DCLK1 specifically associates with High Matrix Stiffness Mechanical Microenvironment-induced Rapid Tumor Progression. A. Schematic of endoscopic ultrasound-elastography for pancreatic cancer (created by BioRender). B. Representative images of endoscopic ultrasound-elastography for pancreatic cancer. C. Violin plot of strain ratio (SR) among patients with various TNM stages (AJCC 8th edition). D. Schematic of in vitro matrix stiffness adjustable 3D culture system for pancreatic cancer (created by Figdraw). E. Immunoblotting analysis of DCLK1 expression in PDAC cells cultured in different matrix stiffness 3D culture systems (1 kPa–20 kPa); F. Schematic of adjustable extracellular matrix rigidity orthotopic transplantation murine models for pancreatic cancer (created by Figdraw).

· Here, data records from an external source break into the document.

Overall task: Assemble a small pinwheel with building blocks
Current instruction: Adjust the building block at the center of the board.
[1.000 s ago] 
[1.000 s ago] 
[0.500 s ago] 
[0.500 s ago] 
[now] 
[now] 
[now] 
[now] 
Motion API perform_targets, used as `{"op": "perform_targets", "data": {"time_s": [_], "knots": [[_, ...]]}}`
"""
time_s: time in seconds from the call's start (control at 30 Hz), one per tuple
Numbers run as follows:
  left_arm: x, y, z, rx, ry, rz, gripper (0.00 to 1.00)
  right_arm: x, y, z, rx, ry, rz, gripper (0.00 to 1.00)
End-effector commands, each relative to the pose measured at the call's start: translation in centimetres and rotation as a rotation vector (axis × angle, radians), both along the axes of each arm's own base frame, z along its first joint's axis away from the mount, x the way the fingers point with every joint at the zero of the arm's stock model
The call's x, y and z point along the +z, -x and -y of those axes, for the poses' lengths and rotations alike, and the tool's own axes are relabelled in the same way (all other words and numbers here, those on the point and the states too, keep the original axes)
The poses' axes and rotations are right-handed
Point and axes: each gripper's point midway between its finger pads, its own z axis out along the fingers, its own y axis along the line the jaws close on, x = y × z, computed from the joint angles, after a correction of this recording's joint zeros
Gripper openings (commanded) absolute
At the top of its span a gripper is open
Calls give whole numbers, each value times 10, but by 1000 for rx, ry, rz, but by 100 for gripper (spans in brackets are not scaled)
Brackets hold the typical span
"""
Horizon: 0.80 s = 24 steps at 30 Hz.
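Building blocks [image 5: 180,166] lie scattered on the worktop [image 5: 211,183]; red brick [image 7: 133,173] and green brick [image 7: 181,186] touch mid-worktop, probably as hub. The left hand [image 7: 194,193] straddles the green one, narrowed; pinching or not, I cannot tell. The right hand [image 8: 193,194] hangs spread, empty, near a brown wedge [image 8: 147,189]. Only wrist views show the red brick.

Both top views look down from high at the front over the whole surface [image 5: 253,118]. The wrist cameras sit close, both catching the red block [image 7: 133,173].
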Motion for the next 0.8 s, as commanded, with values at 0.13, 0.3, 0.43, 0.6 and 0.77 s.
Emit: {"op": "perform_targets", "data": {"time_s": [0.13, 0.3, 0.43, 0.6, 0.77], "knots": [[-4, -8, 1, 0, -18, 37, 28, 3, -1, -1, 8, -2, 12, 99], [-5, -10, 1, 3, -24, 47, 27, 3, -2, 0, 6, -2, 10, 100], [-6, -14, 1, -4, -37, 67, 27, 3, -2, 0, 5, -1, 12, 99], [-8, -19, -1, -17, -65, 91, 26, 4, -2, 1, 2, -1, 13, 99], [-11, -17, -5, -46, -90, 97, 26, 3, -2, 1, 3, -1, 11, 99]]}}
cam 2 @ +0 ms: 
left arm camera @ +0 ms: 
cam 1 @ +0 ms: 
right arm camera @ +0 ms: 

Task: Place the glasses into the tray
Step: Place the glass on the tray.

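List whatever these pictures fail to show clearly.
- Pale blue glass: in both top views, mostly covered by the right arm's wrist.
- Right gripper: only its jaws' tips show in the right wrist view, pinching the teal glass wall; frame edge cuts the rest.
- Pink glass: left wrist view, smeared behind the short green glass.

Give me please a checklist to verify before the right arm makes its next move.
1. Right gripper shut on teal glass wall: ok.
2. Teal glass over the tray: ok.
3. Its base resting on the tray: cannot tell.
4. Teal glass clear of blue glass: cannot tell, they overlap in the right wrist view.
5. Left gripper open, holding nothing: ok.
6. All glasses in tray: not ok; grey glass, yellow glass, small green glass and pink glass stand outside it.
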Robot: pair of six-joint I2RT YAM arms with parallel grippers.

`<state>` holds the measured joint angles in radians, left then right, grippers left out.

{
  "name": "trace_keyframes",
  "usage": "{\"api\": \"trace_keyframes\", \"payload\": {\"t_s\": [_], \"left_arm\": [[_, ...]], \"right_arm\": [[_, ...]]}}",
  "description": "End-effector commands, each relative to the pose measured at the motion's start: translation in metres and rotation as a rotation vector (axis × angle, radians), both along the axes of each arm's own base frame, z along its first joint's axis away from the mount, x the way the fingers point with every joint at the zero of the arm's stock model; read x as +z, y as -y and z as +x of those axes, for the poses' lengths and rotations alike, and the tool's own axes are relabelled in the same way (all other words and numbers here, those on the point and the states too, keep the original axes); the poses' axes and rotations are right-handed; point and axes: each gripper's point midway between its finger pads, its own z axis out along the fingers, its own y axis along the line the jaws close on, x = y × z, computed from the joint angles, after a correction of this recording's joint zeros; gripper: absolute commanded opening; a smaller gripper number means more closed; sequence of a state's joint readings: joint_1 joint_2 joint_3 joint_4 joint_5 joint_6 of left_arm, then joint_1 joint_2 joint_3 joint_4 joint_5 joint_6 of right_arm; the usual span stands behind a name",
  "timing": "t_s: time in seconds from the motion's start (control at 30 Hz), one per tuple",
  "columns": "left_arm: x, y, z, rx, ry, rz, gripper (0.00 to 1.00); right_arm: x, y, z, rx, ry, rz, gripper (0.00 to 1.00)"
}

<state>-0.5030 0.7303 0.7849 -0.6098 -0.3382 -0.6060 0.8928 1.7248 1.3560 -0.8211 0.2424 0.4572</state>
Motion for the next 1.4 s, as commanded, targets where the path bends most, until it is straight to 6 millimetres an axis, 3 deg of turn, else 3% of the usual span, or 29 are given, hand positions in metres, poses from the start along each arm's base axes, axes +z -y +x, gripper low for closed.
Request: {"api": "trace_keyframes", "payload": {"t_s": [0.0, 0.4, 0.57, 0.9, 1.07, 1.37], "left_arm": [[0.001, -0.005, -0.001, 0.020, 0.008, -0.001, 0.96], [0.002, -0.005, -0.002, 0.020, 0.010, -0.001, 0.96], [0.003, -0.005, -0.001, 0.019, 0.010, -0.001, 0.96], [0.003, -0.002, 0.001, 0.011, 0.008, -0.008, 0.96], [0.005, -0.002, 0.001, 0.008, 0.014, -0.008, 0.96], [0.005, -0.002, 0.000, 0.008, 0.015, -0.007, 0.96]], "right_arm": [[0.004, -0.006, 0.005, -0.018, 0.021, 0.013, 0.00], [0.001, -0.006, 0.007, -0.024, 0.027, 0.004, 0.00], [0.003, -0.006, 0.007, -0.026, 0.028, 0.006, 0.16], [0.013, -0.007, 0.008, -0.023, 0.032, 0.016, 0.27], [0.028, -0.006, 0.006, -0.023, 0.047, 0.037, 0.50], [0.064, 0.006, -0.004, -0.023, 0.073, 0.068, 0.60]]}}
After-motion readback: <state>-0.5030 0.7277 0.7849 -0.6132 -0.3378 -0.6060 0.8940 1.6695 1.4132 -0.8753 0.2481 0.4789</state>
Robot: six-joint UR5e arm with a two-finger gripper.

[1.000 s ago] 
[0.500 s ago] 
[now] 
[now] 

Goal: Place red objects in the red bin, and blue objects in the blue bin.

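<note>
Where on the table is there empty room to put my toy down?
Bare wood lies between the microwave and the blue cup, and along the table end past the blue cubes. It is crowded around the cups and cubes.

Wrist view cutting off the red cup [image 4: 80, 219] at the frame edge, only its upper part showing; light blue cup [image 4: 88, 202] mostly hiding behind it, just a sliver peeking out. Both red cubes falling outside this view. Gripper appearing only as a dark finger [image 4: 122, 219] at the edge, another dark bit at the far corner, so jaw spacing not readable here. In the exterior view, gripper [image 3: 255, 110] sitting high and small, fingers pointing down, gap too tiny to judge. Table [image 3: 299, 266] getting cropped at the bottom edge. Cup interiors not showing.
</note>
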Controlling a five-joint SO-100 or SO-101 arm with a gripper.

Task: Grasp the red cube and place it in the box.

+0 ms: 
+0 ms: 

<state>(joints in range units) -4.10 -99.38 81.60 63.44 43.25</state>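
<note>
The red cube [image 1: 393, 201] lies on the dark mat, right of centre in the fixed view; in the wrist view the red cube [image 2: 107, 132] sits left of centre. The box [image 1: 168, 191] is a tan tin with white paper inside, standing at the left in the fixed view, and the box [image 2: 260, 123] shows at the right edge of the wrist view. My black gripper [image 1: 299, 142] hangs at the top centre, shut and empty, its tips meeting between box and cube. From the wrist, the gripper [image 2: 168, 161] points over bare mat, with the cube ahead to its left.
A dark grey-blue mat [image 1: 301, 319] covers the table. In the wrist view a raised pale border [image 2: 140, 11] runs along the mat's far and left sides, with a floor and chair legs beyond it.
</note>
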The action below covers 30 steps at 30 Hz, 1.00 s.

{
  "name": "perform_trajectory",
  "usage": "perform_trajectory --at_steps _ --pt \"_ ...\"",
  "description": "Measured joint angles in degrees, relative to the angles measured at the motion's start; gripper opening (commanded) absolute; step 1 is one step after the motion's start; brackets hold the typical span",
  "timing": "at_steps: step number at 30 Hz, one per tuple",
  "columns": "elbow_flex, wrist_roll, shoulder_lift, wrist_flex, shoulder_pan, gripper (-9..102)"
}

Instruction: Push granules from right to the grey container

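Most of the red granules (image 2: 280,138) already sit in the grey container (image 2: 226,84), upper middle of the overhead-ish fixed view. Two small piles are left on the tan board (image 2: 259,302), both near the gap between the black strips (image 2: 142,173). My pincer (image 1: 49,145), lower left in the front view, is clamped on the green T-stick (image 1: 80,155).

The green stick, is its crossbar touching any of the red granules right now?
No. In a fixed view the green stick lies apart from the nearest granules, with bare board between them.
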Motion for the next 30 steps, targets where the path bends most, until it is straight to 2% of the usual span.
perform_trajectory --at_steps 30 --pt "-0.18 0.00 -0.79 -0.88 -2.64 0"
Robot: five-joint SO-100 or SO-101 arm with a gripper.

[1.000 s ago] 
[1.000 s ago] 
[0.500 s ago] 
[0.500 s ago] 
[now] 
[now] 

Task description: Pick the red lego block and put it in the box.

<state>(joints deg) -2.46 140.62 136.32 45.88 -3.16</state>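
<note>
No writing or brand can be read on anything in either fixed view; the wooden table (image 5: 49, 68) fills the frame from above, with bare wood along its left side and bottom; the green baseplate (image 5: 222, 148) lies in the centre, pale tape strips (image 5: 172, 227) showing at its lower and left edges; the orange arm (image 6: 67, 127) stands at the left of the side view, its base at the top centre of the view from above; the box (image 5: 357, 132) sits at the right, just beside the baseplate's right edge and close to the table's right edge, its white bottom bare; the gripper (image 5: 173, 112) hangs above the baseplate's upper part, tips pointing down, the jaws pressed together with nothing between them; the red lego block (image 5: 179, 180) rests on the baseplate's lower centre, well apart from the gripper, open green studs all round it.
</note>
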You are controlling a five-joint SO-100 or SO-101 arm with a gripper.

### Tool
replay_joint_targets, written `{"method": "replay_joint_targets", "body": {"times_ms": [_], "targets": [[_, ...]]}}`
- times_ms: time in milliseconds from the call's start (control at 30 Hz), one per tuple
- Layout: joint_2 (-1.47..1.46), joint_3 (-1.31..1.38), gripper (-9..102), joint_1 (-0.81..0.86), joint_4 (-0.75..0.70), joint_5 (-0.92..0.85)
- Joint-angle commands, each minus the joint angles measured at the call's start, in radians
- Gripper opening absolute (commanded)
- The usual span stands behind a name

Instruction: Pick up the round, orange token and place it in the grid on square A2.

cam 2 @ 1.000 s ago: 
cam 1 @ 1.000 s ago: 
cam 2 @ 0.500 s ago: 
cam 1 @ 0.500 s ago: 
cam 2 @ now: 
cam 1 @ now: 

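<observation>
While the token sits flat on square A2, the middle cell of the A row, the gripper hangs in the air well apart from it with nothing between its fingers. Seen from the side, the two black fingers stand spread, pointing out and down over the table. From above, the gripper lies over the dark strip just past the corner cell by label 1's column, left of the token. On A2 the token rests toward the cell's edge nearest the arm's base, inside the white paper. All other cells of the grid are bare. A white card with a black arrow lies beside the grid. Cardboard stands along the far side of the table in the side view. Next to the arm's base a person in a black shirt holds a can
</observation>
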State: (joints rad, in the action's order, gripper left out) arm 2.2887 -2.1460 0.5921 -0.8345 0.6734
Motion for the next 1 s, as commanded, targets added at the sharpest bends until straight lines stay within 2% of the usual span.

G and H. Representative images and quantification of mIHC analysis of DCLK1. (DCLK1 in green, DAPI in blue) in adjustable extracellular matrix rigidity KPC tumors (1 kPa vs. 20 kPa); I and J. Representative images of ultrasound elastography and quantification of matrix stiffness analysis in tranditional KPC orthotopic transplantation tumors models (nc vs. oeDCLK1); K and L. Representative images of tumor and quantification of tumor volume analysis in tranditional KPC orthotopic transplantation tumors models (NC vs. oeDCLK1)

DCLK1 specifically associates with high matrix stiffness and mechanical microenvironment-induced rapid tumor progression

DCLK1 encodes a protein belonging to the protein kinase superfamily and the doublecortin family. The protein encoded by this gene contains two N-terminal doublecortin domains that bind to and modulate microtubule polymerization, potentially impacted by mechanical stress [25]. To determine whether mechanical force signaling (MFS) modulates DCLK1 expression, we established an in vitro experimental model using GelMA gels with variable stiffness (1, 10, and 20 kPa) [16]. Western blot analysis demonstrated that increased MFS can upregulate DCLK1 expression (the in vitro culture model, Fig. 1D-E). Additionally, we established an in vivo animal model using GelMA gels with varying stiffness (1 and 20 kPa) [16]. The murine PDAC KPC cells were derived from KPC mice. Immunofluorescence staining revealed that DCLK1 expression significantly increases with a higher matrix stiffness mechanical microenvironment in vivo (the in vivo animal model, Fig. 1F–H). Furthermore, the enhancing effects of DCLK1 on tumor progression were validated utilizing orthotopic KPC mouse models based on Matrigel. Ultrasound elastography results indicate that DCLK1 overexpression marginally increased tumor stromal stiffness, though not significantly (Fig. 1I-J). Consistent with previous studies, DCLK1 overexpression enhances pancreatic tumor progression significantly in mouse models (Fig. 1K-L). We assessed whether DCLK1 expression was associated with specific KRAS mutation types (G12D, G12C, or G12V) in a panel of PDAC cell lines. No evident correlation was observed between DCLK1 protein levels and the KRAS genotype (Fig. S1).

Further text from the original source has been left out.